Some lines in the listing may contain the word "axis". Say how many, with the number alone.

[Start of Attachment]

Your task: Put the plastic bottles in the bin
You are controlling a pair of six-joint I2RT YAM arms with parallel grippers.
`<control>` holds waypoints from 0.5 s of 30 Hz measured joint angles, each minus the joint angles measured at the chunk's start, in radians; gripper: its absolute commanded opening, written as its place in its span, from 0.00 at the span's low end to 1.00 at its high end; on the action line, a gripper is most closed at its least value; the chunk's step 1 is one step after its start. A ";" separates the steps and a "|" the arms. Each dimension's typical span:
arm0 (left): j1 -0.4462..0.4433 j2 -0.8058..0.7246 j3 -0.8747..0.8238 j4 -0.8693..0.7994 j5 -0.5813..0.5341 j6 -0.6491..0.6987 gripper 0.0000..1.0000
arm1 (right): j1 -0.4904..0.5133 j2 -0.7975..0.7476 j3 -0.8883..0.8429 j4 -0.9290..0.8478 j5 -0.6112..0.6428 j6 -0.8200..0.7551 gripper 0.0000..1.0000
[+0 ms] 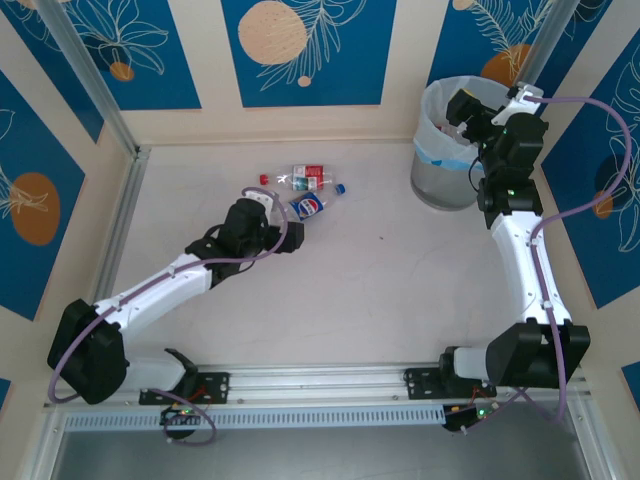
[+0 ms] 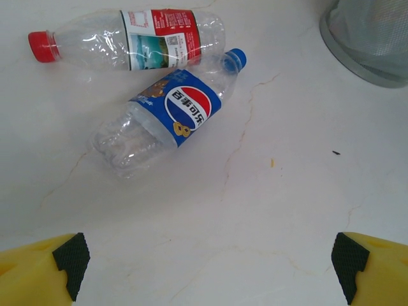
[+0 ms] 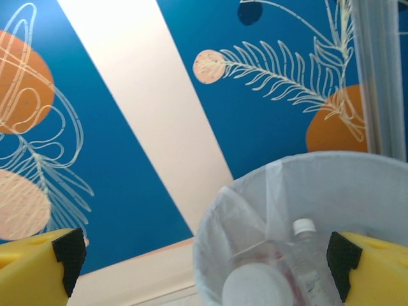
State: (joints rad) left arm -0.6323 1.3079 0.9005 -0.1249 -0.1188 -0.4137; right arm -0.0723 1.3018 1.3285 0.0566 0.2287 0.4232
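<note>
Blue leaf-print walls (image 1: 300,50); pale marbled table (image 1: 400,290) bearing two bottles, red-label bottle (image 2: 127,41) touching blue-label bottle (image 2: 172,115); one bin (image 1: 440,185); left gripper (image 2: 209,262) and right gripper (image 3: 207,261) both released, empty.

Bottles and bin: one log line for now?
left claw open, near blue-label bottle | right claw open over bin | red-label bottle on table

Blue label on blue-capped bottle (image 2: 169,118): Pepsi globe, "百事可乐". Red-and-white label on red-capped bottle (image 2: 127,41): print too small to read.
</note>
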 measured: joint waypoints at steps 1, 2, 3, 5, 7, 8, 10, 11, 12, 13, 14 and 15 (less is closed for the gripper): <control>0.000 0.005 0.004 -0.005 -0.002 -0.004 0.99 | 0.000 -0.001 0.001 -0.008 -0.014 0.004 0.99; 0.001 0.010 0.007 -0.012 -0.002 -0.005 0.99 | -0.003 0.002 0.008 -0.028 -0.034 0.008 0.99; 0.001 0.013 0.010 -0.016 -0.003 -0.006 0.99 | -0.006 0.010 0.019 -0.050 -0.055 0.012 1.00; 0.002 0.017 0.013 -0.018 -0.003 -0.008 0.99 | -0.014 0.049 0.064 -0.106 -0.106 0.015 0.99; 0.002 0.018 0.013 -0.019 -0.003 -0.011 0.99 | -0.017 0.095 0.111 -0.143 -0.152 0.015 1.00; 0.002 0.018 0.013 -0.019 -0.003 -0.015 0.99 | -0.020 0.121 0.132 -0.161 -0.186 0.015 0.99; 0.002 0.019 0.013 -0.021 -0.005 -0.016 0.99 | -0.021 0.159 0.157 -0.179 -0.249 0.015 1.00; 0.002 0.020 0.013 -0.023 -0.006 -0.018 0.99 | -0.022 0.177 0.165 -0.180 -0.283 0.015 1.00; 0.002 0.021 0.013 -0.025 -0.006 -0.019 0.99 | -0.022 0.189 0.175 -0.179 -0.307 0.015 1.00; 0.002 0.023 0.013 -0.026 -0.007 -0.021 0.99 | -0.022 0.203 0.189 -0.179 -0.332 0.015 0.99; 0.002 0.025 0.013 -0.027 -0.007 -0.023 0.99 | -0.022 0.219 0.209 -0.185 -0.348 0.019 0.99; 0.002 0.027 0.013 -0.029 -0.007 -0.023 0.99 | -0.022 0.232 0.227 -0.190 -0.360 0.023 1.00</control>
State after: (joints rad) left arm -0.6304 1.3350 0.9134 -0.1539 -0.1261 -0.4366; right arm -0.0940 1.5337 1.5551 -0.1333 -0.1314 0.4461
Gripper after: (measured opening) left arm 0.989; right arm 0.995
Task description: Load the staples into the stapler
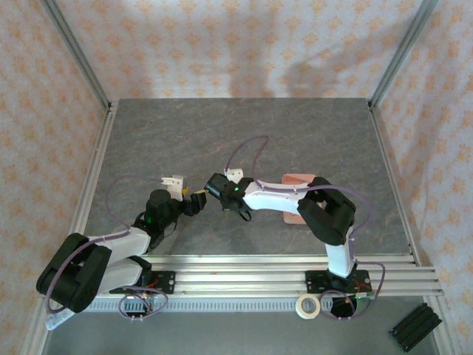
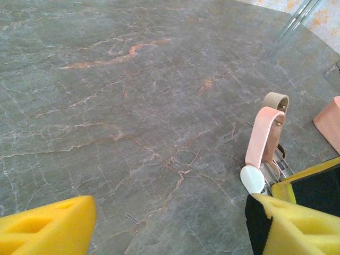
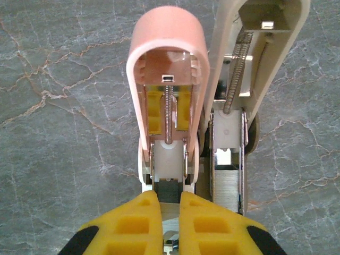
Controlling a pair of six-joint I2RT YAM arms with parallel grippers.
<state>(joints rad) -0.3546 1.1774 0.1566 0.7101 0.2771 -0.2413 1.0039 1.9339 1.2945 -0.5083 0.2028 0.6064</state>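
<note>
Seen from the right wrist, a strip of staples (image 3: 228,183) sits in the open tray of the beige stapler (image 3: 255,64). It is just beside the right fingers (image 3: 143,223), which are clenched together at the pink stapler (image 3: 167,53). The left wrist instead shows one stray staple (image 2: 132,218) on the bench (image 2: 106,106), between the released left fingers (image 2: 48,226).

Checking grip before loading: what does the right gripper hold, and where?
The right gripper pinches a dark piece, probably staples, by its near end, at the pink stapler.

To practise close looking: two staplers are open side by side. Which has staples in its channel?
The beige stapler, beside the pink one: grey staples sit in its channel's near end.
</note>
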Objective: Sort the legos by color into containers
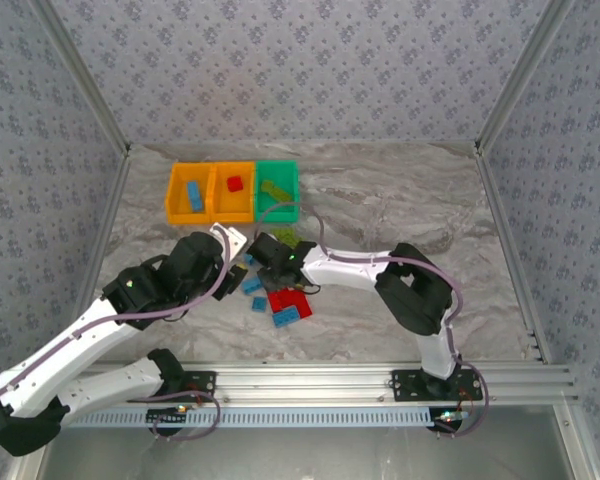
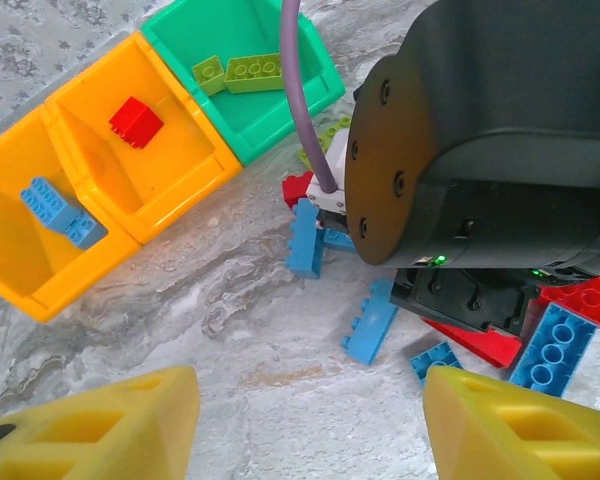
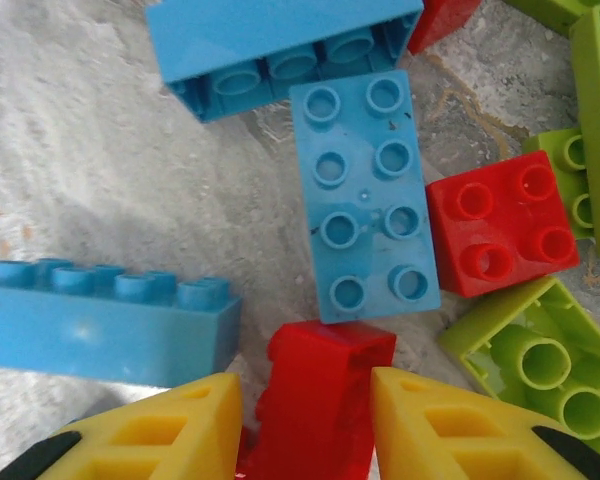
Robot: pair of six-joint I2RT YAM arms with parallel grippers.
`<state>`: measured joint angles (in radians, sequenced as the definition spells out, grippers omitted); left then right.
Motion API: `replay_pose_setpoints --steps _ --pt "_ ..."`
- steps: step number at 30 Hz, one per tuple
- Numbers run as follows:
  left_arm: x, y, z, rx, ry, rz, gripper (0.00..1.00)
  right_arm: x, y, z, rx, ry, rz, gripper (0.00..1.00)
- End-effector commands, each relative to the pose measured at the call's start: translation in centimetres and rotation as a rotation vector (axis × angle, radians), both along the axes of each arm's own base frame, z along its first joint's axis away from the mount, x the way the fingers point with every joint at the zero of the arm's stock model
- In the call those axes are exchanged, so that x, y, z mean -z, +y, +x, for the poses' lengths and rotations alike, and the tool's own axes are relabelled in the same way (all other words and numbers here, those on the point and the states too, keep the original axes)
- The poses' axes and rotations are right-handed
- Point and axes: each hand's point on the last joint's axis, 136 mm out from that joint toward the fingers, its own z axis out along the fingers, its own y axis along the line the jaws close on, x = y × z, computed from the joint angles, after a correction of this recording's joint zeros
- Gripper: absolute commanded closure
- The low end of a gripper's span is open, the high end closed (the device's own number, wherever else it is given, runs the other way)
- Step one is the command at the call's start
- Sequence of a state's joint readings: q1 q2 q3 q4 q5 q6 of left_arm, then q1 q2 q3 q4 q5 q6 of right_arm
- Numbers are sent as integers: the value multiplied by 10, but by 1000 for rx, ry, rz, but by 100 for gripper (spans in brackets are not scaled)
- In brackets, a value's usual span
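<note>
R claw (image 3: 302,388) pinches red lego (image 3: 325,365); L claw (image 2: 308,380) open.

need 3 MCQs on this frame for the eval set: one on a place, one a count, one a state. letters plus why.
1. Which bin holds the red cube?
A) left bin
B) middle bin
C) green bin

2. How many lime bricks lie in the green bin?
A) none
B) two
C) five

3. What sits between the fingers of the right gripper?
A) a red brick
B) a blue brick
C) nothing

Key:
1 B: the left wrist view shows the red cube in the orange bin right beside the green one.
2 B: one short and one long lime brick lie on the green bin's floor.
3 A: the right wrist view shows both yellow fingers against the sides of the red brick.
</note>
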<state>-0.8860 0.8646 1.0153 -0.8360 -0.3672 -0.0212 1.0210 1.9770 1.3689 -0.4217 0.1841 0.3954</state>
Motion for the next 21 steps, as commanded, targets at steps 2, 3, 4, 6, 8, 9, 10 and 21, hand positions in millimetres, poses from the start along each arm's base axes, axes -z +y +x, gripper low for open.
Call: replay_pose_setpoints --steps 2,3,4,6,8,9,10,21 --pt "3 11 1 -24 -24 49 38 17 -16 -3 9 18 -118 59" --pt "3 11 1 -24 -24 50 39 19 -17 -3 13 20 -123 59" --pt "3 11 1 -24 -26 50 39 21 -20 -4 19 24 -132 59" --pt "3 11 2 -26 -25 53 38 25 -25 -5 29 25 -150 58" --pt "4 11 2 -26 -24 56 38 27 -28 -5 38 30 -157 58" --pt "5 11 2 -27 -24 60 38 28 -28 -5 41 31 -158 58" --pt "6 12 2 -30 -23 63 38 27 -28 -5 42 31 -160 58" --pt "7 14 3 -39 -22 70 38 22 -31 -4 77 43 -145 51"
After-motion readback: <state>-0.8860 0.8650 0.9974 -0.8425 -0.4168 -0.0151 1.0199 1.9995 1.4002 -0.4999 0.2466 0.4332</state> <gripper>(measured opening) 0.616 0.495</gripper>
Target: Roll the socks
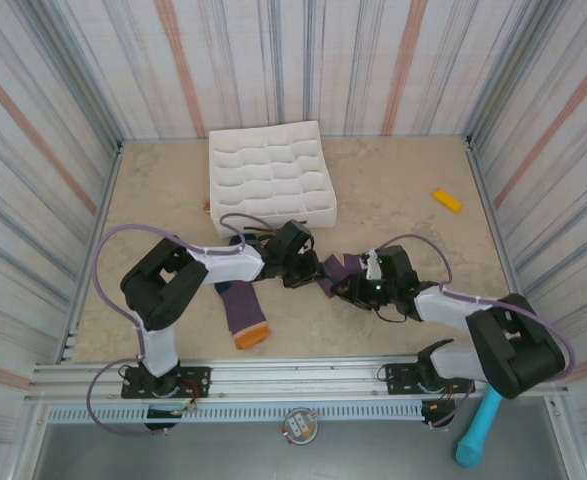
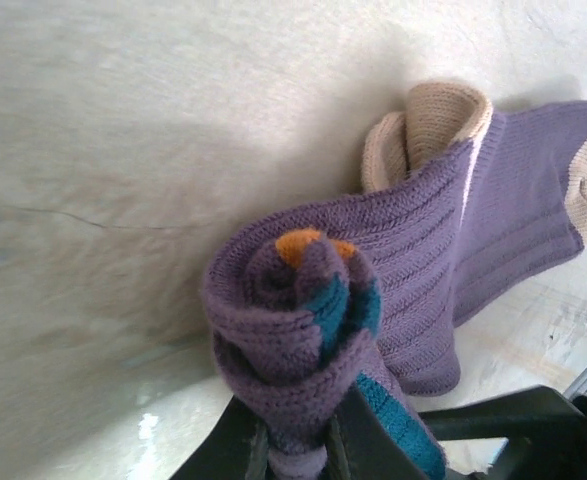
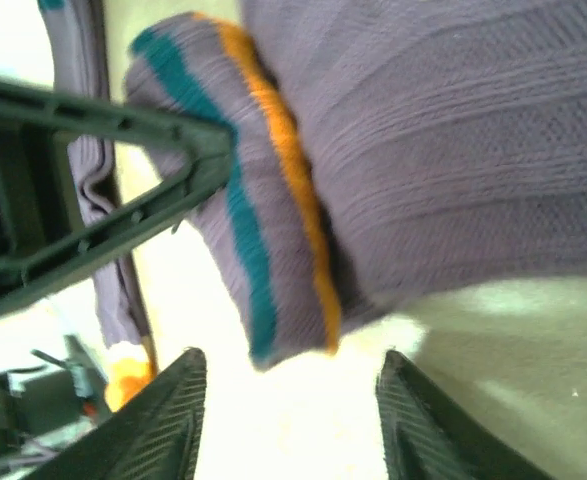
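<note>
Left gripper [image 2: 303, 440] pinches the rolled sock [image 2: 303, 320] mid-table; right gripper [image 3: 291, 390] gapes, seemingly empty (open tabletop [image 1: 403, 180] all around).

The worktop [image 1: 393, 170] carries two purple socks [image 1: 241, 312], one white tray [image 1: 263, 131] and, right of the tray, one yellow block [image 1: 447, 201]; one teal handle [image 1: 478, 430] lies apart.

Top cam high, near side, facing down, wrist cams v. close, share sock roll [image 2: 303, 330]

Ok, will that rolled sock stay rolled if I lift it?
Probably not alone: the rolled sock is soft knit, its tail lying loose, so it likely unwinds unless the left pincer grips. Ribbed knit should resist slipping.
</note>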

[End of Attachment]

* ANSWER BOX:
2